Scallop Loses 150K SUI in
Deprecated sSUI Rewards Contract Exploit
Scallop, a Sui-based money market protocol, lost approximately 150,000 SUI after an attacker exploited a deprecated side contract tied to the sSUI spool rewards pool. The team froze the affected contract, said core lending and borrowing contracts were not impacted, and committed to covering 100% of the loss.

- Incident Date: April 26, 2026
- Target: Scallop
- Target Overview: Scallop is a money market and lending protocol in the Sui ecosystem. The affected component was a peripheral rewards mechanism for the sSUI spool rewards pool, not the core lending and borrowing market.
- Total Loss: ~150,000 SUI, reported at roughly $142,000 to $150,000 at the time of publication
- Attack Vector: Deprecated Rewards Contract / Uninitialized Reward Index
Incident Review & Technical Details
1. Attack Path
- Legacy Contract Selected: The attacker targeted a deprecated V2 rewards-side contract related to Scallop's sSUI spool rewards pool. Public reporting and independent on-chain analysis indicate that the package dated back to November 2023 and was no longer part of Scallop's normal active user flow.

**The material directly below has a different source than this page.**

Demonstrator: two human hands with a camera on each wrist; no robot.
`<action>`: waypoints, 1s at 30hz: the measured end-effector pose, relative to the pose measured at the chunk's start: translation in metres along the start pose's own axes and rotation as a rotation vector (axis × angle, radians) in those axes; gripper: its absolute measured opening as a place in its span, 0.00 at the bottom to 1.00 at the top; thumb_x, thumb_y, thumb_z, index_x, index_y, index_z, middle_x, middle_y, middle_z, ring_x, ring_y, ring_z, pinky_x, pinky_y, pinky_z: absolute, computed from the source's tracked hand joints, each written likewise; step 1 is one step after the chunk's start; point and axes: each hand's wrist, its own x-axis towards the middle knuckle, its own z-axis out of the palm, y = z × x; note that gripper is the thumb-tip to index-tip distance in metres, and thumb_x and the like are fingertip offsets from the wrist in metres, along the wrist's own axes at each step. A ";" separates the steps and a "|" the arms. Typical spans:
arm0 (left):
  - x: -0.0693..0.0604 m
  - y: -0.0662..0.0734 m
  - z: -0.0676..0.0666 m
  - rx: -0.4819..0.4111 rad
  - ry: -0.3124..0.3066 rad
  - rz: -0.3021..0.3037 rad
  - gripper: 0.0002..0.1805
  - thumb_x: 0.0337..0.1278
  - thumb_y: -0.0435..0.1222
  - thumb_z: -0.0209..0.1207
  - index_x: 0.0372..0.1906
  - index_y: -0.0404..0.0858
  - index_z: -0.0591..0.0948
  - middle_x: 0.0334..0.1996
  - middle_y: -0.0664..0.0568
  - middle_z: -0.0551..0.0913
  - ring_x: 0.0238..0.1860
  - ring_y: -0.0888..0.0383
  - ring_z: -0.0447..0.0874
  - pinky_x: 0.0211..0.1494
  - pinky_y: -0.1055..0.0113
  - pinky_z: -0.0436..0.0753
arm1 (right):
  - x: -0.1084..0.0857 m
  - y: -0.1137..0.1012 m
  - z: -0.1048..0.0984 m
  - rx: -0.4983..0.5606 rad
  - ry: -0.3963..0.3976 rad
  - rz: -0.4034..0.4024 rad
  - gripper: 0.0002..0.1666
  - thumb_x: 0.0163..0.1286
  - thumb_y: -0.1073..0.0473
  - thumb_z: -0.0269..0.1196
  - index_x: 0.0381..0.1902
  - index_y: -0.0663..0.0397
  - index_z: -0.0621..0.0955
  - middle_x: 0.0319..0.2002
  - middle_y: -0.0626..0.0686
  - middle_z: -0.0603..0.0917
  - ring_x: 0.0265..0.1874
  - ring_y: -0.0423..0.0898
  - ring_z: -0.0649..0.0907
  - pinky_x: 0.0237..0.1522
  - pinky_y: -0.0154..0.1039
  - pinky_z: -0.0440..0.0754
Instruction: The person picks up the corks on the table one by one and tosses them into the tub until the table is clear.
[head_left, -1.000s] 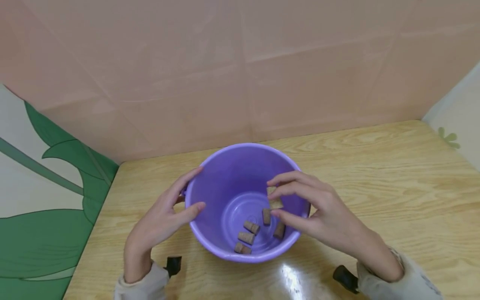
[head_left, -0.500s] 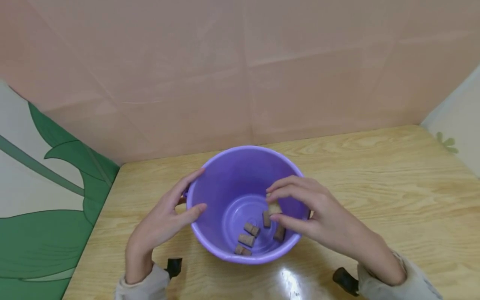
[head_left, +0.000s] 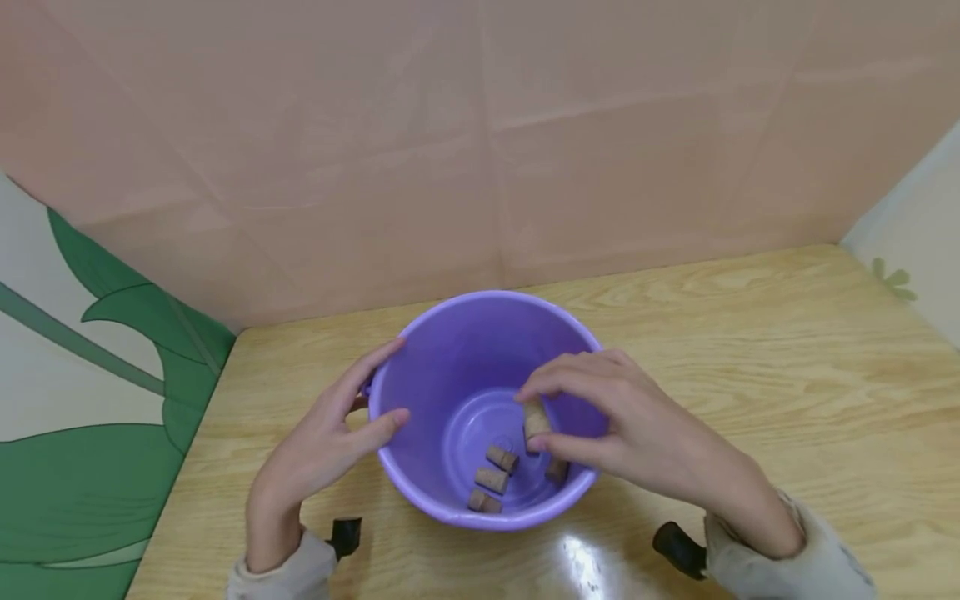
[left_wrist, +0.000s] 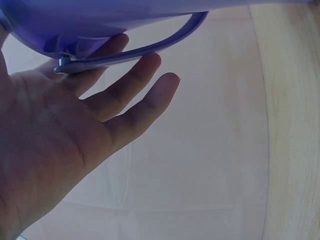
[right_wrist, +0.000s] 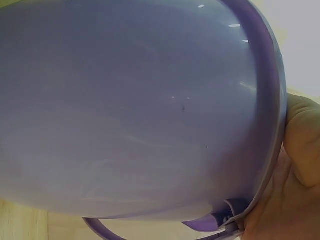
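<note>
A purple bucket [head_left: 487, 333] stands on the wooden table. My left hand [head_left: 322, 442] holds its left rim, thumb inside and fingers outside. In the left wrist view those fingers lie beside the bucket's handle [left_wrist: 175, 37]. Reaching over the right rim, my right hand [head_left: 637, 425] pinches a light cork [head_left: 536, 421] between thumb and fingers, inside the bucket. Brown corks lie below: one notched cork [head_left: 502, 458], a paler cork [head_left: 491, 480], another near the front wall [head_left: 484, 502], and one partly hidden under the right thumb [head_left: 557, 471]. The right wrist view shows mostly the bucket's outer wall [right_wrist: 125, 110].
The wood-grain table [head_left: 750, 358] extends to both sides. Behind it rises a pinkish covered wall [head_left: 480, 167]. A panel with green leaves [head_left: 90, 492] borders the left, a pale panel [head_left: 922, 233] the right. Black wrist-camera pieces [head_left: 680, 550] stick out near the sleeves.
The right hand has moved slightly left and lower into the bucket with the cork, now covering the cork that lay beneath it. The left hand stays at the rim.
</note>
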 end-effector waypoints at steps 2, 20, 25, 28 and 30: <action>0.000 0.000 -0.001 0.003 0.000 0.002 0.38 0.65 0.39 0.61 0.77 0.55 0.59 0.67 0.48 0.73 0.59 0.49 0.78 0.61 0.45 0.76 | 0.000 0.000 0.000 -0.001 0.005 -0.008 0.21 0.58 0.52 0.73 0.50 0.34 0.82 0.49 0.33 0.83 0.53 0.40 0.80 0.55 0.43 0.67; -0.003 0.001 -0.002 0.020 0.004 0.004 0.38 0.66 0.39 0.61 0.77 0.55 0.59 0.64 0.49 0.75 0.57 0.51 0.78 0.60 0.49 0.77 | 0.000 -0.001 0.002 0.015 -0.001 0.002 0.21 0.58 0.51 0.73 0.50 0.34 0.82 0.49 0.33 0.83 0.55 0.41 0.80 0.56 0.46 0.68; -0.003 0.001 -0.002 0.016 0.006 0.006 0.38 0.66 0.39 0.61 0.77 0.55 0.59 0.64 0.49 0.75 0.57 0.51 0.78 0.60 0.48 0.77 | 0.001 -0.001 0.002 0.013 -0.005 -0.001 0.21 0.58 0.51 0.73 0.50 0.34 0.82 0.49 0.33 0.83 0.54 0.41 0.80 0.56 0.45 0.67; -0.003 0.000 -0.001 0.012 0.003 0.005 0.38 0.66 0.39 0.61 0.77 0.55 0.59 0.64 0.48 0.75 0.57 0.50 0.78 0.60 0.47 0.77 | 0.001 0.000 0.002 0.009 -0.007 -0.004 0.22 0.58 0.52 0.73 0.51 0.34 0.82 0.49 0.34 0.83 0.54 0.40 0.80 0.56 0.44 0.67; -0.003 0.000 -0.001 0.005 0.002 0.000 0.38 0.66 0.39 0.61 0.77 0.55 0.59 0.65 0.48 0.74 0.58 0.50 0.78 0.60 0.46 0.77 | 0.001 0.000 0.002 0.005 -0.008 -0.005 0.22 0.58 0.52 0.73 0.51 0.34 0.82 0.49 0.34 0.83 0.54 0.40 0.79 0.56 0.43 0.67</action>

- Direct Call Bypassing the Modern SDK: Instead of interacting through Scallop's current SDK path, the attacker directly invoked the old package that remained callable on Sui. This matters because deployed Sui packages are immutable, so retired code can remain part of the practical attack surface unless shared objects enforce strict version checks.
- Reward Index Initialization Failure: The vulnerable account-creation path reportedly failed to initialize the
last_indexvalue for new spool accounts. Because it defaulted to zero, the reward calculation treated a fresh position as if it had been participating since the spool's earliest reward period. - Reward Inflation and Drain: Reports state that the attacker staked roughly 136,000 sSUI and received credit against a spool index that had accumulated for about 20 months. The inflated accounting produced an outsized reward balance, allowing the attacker to drain approximately 150,000 SUI from the rewards pool in a single on-chain flow.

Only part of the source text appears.